Gig - Dylan LeBlanc - Deaf Institute


Star rating – 8/10

I’m a sucker for a sad country song, especially when the angel voiced Emmylou Harris is featured on backing vocals. So I was drawn to Dylan LeBlanc when I heard about him this summer, and love his debut album ‘Paupers Field’. The 20 year old from Louisiana was at Manchester’s Deaf Institute on his first UK tour. This is a venue that lends itself to this sort of intimate, and emotion filled performance.

LeBlanc has certainly lived a lot for his years and had an eventful life so far.

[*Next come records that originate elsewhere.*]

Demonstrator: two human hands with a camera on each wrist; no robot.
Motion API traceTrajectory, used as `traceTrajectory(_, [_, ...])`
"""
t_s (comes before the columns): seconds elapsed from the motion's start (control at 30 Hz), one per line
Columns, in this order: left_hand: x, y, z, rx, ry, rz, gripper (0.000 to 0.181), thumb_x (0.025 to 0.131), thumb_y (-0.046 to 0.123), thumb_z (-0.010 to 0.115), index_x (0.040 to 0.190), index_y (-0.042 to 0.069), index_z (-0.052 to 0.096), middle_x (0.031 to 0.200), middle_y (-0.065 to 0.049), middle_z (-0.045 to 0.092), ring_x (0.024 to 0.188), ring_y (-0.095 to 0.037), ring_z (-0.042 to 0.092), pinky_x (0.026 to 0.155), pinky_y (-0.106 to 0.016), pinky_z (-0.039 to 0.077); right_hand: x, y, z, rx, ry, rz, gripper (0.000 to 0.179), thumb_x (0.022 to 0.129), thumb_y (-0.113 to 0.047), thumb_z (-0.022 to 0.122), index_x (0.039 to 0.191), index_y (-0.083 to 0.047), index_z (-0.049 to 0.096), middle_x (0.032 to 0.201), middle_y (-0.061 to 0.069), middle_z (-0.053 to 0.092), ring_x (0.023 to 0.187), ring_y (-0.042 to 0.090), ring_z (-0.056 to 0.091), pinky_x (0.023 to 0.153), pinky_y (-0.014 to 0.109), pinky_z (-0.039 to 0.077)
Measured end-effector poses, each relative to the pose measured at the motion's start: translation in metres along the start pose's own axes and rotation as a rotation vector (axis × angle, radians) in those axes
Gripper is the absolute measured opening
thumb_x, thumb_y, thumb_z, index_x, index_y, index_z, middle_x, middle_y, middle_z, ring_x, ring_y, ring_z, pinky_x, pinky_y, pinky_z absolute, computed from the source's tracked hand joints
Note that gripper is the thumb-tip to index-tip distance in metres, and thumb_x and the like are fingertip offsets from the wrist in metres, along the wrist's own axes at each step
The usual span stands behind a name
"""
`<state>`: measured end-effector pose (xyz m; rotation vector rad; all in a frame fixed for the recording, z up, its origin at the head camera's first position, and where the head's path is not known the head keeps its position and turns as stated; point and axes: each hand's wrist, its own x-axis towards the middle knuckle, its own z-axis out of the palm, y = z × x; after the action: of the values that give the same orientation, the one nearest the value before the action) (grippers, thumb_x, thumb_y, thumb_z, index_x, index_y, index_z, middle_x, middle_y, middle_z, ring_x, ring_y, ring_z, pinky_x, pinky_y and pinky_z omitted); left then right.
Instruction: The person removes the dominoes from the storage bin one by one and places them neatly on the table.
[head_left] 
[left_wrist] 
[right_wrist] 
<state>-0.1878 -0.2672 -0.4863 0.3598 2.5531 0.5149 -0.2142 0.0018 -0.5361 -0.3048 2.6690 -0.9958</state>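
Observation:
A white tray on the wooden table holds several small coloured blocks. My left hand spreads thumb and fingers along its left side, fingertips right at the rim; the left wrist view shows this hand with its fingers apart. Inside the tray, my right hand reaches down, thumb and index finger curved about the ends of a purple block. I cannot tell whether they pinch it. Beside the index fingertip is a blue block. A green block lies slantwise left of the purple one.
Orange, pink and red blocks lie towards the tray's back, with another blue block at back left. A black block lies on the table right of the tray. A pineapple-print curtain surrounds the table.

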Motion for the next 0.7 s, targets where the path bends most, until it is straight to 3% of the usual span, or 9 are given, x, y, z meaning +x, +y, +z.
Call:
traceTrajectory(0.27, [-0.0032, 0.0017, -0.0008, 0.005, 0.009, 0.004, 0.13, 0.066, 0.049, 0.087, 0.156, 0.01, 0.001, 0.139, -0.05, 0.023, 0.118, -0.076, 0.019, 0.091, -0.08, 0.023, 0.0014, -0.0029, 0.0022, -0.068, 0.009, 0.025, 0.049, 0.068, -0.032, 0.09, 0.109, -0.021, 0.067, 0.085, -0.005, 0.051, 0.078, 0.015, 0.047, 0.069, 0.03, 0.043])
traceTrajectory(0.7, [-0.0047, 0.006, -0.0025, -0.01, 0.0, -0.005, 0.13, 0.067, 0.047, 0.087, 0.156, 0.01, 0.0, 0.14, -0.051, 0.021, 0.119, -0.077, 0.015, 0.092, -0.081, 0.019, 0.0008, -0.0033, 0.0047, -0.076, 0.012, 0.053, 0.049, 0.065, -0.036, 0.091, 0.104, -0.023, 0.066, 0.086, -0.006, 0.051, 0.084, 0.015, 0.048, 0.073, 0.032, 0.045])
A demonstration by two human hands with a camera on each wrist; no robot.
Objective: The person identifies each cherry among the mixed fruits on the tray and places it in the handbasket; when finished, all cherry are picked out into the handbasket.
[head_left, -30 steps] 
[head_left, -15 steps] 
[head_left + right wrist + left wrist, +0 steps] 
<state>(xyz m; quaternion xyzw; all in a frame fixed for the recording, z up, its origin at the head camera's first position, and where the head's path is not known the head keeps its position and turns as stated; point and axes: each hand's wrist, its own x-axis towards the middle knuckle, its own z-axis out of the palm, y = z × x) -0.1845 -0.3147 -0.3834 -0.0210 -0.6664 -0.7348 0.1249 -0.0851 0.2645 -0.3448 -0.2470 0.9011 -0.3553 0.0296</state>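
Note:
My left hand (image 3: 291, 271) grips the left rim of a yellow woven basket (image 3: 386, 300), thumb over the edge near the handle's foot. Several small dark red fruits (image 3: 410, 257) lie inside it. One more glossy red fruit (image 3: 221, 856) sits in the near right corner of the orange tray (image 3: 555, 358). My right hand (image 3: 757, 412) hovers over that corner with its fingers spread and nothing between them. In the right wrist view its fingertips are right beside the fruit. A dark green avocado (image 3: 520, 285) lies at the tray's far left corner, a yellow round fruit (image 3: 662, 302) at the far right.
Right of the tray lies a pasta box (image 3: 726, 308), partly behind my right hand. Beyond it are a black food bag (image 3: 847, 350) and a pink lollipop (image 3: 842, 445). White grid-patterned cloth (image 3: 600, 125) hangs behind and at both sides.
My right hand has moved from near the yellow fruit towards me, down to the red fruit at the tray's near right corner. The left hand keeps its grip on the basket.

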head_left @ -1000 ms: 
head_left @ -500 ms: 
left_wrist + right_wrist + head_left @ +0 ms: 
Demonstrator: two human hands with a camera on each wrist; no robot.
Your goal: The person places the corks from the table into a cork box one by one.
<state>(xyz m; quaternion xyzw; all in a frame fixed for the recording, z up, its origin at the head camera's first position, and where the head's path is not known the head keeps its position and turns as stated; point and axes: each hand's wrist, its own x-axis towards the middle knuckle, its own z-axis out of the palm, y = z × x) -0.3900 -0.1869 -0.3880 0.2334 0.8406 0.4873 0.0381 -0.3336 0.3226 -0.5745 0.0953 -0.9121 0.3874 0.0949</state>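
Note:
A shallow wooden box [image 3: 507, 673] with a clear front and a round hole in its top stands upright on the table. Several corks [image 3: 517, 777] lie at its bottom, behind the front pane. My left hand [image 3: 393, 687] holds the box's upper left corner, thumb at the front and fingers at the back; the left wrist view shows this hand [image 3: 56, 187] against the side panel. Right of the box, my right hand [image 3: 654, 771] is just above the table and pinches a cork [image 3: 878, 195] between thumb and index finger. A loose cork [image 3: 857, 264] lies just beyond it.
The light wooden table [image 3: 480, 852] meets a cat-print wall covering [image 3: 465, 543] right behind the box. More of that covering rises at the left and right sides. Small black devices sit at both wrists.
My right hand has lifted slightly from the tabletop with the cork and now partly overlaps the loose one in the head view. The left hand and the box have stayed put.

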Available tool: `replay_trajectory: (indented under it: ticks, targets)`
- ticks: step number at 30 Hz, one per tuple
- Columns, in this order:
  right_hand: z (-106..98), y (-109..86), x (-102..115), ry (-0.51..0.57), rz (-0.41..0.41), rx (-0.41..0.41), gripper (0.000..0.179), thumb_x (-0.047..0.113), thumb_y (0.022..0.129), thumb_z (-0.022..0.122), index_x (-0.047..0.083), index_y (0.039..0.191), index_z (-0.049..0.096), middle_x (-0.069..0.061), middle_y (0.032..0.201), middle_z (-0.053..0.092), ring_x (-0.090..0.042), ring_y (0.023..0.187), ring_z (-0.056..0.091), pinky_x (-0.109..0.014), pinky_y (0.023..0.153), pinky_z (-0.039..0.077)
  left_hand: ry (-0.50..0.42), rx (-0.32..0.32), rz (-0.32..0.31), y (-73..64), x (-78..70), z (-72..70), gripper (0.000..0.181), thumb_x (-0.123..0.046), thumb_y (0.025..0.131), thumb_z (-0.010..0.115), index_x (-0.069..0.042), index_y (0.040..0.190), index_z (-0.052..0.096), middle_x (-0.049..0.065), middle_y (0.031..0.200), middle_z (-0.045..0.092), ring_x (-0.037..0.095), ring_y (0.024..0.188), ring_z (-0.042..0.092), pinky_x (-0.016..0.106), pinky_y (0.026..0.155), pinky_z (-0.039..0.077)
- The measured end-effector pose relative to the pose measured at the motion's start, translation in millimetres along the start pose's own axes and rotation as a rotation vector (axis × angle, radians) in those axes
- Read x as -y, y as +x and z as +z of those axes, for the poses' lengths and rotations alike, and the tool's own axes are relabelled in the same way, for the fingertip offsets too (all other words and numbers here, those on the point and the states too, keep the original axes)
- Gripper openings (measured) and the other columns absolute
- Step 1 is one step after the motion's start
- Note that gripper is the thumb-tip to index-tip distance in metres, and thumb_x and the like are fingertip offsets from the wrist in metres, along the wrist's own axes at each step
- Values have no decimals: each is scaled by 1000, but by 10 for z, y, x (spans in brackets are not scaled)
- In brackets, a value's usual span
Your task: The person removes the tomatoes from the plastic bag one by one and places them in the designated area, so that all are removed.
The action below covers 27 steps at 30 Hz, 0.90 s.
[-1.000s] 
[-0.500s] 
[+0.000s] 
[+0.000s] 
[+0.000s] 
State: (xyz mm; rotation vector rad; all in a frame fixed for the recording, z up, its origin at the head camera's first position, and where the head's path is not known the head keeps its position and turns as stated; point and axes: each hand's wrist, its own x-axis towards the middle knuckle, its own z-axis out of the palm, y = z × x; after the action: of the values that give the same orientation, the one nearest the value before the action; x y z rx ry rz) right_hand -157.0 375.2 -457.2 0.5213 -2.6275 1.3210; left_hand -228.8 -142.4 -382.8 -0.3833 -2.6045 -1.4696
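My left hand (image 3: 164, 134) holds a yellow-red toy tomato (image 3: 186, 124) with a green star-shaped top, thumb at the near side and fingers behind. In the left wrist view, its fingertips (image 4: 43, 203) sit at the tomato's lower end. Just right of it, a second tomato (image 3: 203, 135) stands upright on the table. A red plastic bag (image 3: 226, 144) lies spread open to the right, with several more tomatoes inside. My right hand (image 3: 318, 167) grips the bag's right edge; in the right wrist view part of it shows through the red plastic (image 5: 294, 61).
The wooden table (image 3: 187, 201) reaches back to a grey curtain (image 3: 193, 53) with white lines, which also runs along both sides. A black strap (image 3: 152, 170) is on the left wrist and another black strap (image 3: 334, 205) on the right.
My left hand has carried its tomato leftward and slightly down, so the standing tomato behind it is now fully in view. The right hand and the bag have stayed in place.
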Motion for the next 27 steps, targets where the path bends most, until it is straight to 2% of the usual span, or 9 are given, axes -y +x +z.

He has seen and done a lot of painful things, including suffering a nervous breakdown as a result of alcohol and drug addiction, and been in rehab as a result. Rumours also abound about his relative shooting someone, and he has loved and lost too.

Obviously bad for him – but good for us – because there’s nothing like searingly sad songs to uplift you and make you feel alive. He plays most of the beautiful tracks from his album, including ‘Low’ and ‘Emma Hartley’, some in a slightly slowed down way, with a drawling but beautiful voice nonetheless. The highlight of the evening for me was ‘If the Creek Don’t Rise’, although with a different feel without Emmylou to back him up. He is not a natural performer, with his unwashed hair, and reluctance to look at the audience. He looks vulnerable up on stage as he wrinkles his nose against the microphone when he sings like a frightened rabbit.

LeBlanc seems to be one of life’s vulnerable outsiders, even naming his record after the burial ground for people who could not afford to lie it the regular cemetery. We have one like that just around the corner from where I live, in the grounds of Withington Hospital where the poor souls from the old workhouse were interred many moons ago. It says a lot about him that he wanted to remember people like them. He finished with a cover of ‘Rake’ by Townes Van Zandt, and politely left the stage. And left the audience a bit richer for the experience, but still wondering how one so young can transmit so much pain so delicately and movingly.